Experimenting with normalization and preprocessing of words


In [1]:
# Import stuff
import os
import sys
import random
import numpy as np
import pandas as pd
import cv2
from scipy.ndimage.interpolation import map_coordinates
from scipy.ndimage.filters import gaussian_filter
import matplotlib.pyplot as plt

sys.path.append('../src')
from ocr.helpers import implt
from ocr.datahelpers import load_words_data

%matplotlib inline
plt.rcParams['figure.figsize'] = (6.0, 5.0)

In [2]:
raw_images, _  = load_words_data('../data/raw/breta/words/')
implt(random.choice(raw_images), 'gray', t='Original')


Loading words...
 |████████████████████████████████████████| 100.0% 
-> Number of words: 5069

Testing normalization


In [3]:
def normalization1(img):
    ret, th = cv2.threshold(img, 0, 255, cv2.THRESH_BINARY+cv2.THRESH_OTSU)
    th = 255 - th
    img = 255 - img
    implt(th, 'gray')
    
    # CLAHE (Contrast Limited Adaptive Histogram Equalization)
    clahe = cv2.createCLAHE(clipLimit=3., tileGridSize=(8,8))
    # convert from BGR to LAB color space
    lab = cv2.cvtColor(cv2.cvtColor(img, cv2.COLOR_GRAY2RGB), cv2.COLOR_RGB2LAB) 
    l, a, b = cv2.split(lab)  # split on 3 different channels

    l2 = clahe.apply(l)  # apply CLAHE to the L-channel

    lab = cv2.merge((l2,a,b))  # merge channels
    img2 = cv2.cvtColor(lab, cv2.COLOR_LAB2BGR)  # convert from LAB to B
    img2 = cv2.cvtColor(img2, cv2.COLOR_BGR2GRAY)
    ret, th2 = cv2.threshold(img2, 0, 255, cv2.THRESH_TRUNC+cv2.THRESH_OTSU)
    implt(th2, 'gray')
    
    
    kernel = np.ones((2,2),np.uint8)
    dilation = cv2.dilate(th, kernel, iterations = 1)
    dilation = cv2.GaussianBlur(th,(3,3),0)
    res = cv2.bitwise_and(th2, th2, mask=dilation)
    implt(res, 'gray')

# Produce bad results for some images
normalization1(random.choice(raw_images))



In [4]:
class HysterThresh:    
    def __init__(self, img):
        img = cv2.normalize(img, None, 0, 255, cv2.NORM_MINMAX)
        img = 255 - img
        img = (img - np.min(img)) / (np.max(img) - np.min(img)) * 255        
        hist, bins = np.histogram(img.ravel(), 256, [0,256])
        
        self.high = np.argmax(hist) + 65
        self.low = np.argmax(hist) + 45
        self.diff = 255 - self.high
        
        self.img = img
        self.im = np.zeros(img.shape, dtype=img.dtype)
        self.hyster()
        
    def hyster_rec(self, r, c):
        h, w = self.img.shape
        for ri in [r-1, r+1]:
            for ci in [c-1, c+1]:
                if (h > ri >= 0
                    and w > ci >= 0
                    and self.im[ri, ci] == 0
                    and self.high > self.img[ri, ci] >= self.low):                    
                    self.im[ri, ci] = self.img[ri, ci] + self.diff
                    self.hyster_rec(ri, ci)                      
    
    def hyster(self):
        r, c = self.img.shape
        for ri in range(r):
            for ci in range(c):
                if (self.img[ri, ci] >= self.high):
                    self.im[ri, ci] = 255
                    self.img[ri, ci] = 255
                    self.hyster_rec(ri, ci)
                    
        implt(self.im, 'gray', 'Hister Thresh')

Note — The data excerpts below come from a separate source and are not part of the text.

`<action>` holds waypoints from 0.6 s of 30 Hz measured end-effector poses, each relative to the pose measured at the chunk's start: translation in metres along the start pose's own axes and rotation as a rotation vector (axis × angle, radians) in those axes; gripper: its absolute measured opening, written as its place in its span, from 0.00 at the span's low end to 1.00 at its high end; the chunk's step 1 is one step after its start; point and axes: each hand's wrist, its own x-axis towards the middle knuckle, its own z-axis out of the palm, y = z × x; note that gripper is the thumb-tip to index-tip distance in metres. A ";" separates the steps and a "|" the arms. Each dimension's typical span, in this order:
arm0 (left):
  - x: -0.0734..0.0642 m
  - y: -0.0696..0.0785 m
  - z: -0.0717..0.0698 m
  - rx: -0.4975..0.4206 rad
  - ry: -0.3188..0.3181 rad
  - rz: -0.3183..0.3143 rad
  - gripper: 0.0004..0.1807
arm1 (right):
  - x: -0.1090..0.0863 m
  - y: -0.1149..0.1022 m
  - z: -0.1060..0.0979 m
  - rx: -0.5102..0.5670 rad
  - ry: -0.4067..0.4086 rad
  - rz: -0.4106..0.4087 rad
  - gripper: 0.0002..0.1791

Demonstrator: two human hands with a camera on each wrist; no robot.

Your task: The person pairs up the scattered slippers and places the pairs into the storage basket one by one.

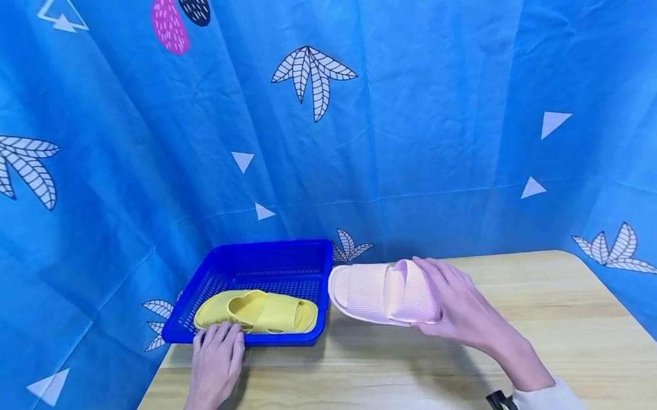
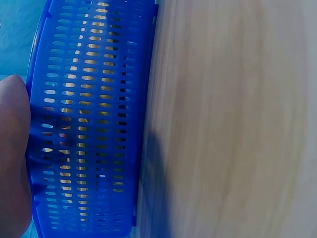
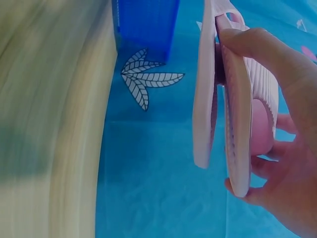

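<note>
A pair of pink ribbed slippers (image 1: 368, 293) hangs above the table, just right of the basket, held by my right hand (image 1: 464, 303). The right wrist view shows their two soles side by side, with the thumb on the edge of one pink slipper (image 3: 237, 119). My left hand (image 1: 219, 359) grips the front rim of a blue plastic basket (image 1: 280, 339), its fingers bent over the edge. Inside the basket lie yellow slippers (image 1: 278, 311), close to those fingertips; whether a second one sits beneath is hard to tell. Slotted basket wall (image 2: 89, 119) fills much of the left wrist view.
A light wooden table (image 1: 384, 377) lies under the basket, which stands near its back left. Blue curtain (image 1: 425, 130) with leaf and triangle prints hangs behind and at both sides. A dark band (image 1: 501, 402) is on the right wrist.
</note>
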 end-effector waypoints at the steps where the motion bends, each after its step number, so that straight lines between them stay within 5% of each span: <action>1: 0.000 0.000 0.000 -0.001 0.000 -0.001 0.11 | 0.003 -0.001 0.001 0.004 -0.003 -0.001 0.61; 18: 0.000 0.001 0.001 -0.013 0.007 -0.006 0.10 | 0.055 -0.022 0.025 0.088 -0.039 0.013 0.59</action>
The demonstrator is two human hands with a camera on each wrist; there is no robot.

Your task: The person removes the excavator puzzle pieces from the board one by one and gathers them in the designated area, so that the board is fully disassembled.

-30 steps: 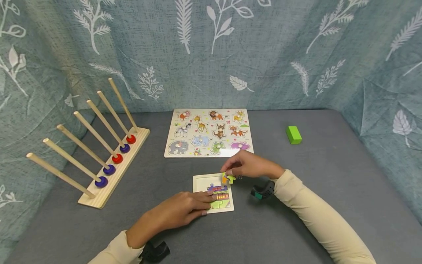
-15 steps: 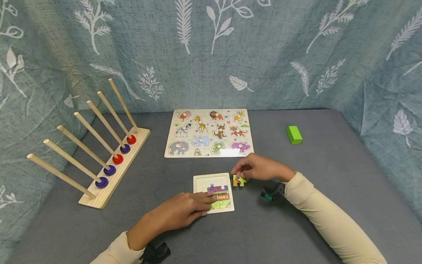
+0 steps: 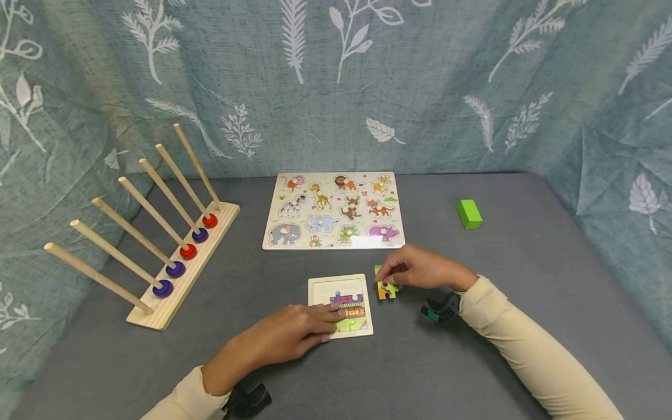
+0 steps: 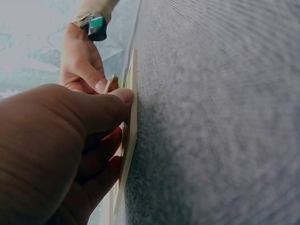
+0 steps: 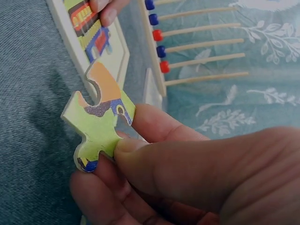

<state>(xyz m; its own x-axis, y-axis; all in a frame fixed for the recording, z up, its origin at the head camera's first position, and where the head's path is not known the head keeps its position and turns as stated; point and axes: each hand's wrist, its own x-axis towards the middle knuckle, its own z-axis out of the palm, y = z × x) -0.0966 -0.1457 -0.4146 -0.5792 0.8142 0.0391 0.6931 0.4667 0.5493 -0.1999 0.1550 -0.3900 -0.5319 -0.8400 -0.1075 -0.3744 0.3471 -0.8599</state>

def binary_otsu_norm(img):    
    return cv2.threshold(img, 0, 255, cv2.THRESH_BINARY + cv2.THRESH_OTSU)[1]


def bilateral_norm(img):
    img = cv2.bilateralFilter(img, 9, 15, 30)
    return cv2.normalize(img, None, 0, 255, cv2.NORM_MINMAX)


def histogram_norm(img):
    img = bilateral_norm(img)
    add_img = 255 - cv2.threshold(img, 0, 255, cv2.THRESH_BINARY + cv2.THRESH_OTSU)[1]
    img = 255 - img
    img = (img - np.min(img)) / (np.max(img) - np.min(img)) * 255        
    hist, bins = np.histogram(img.ravel(), 256, [0,256])
    
    img = img.astype(np.uint8)

    ret,thresh4 = cv2.threshold(img,np.argmax(hist)+10,255,cv2.THRESH_TOZERO)
    return add_img
    return cv2.add(add_img, thresh4, dtype=cv2.CV_8UC1)


def normalization2(img):    
    implt(255 - img, 'gray', 'Original')   
    implt(255 - bilateral_norm(img), 'gray', 'Bilateral')
    implt(255 - binary_otsu_norm(img), 'gray', 'Binary OTSU')
    implt(histogram_norm(img), 'gray', 'Binary OTSU + (Filter + TO_ZERO)')
    HysterThresh(cv2.bilateralFilter(img, 10, 10, 30))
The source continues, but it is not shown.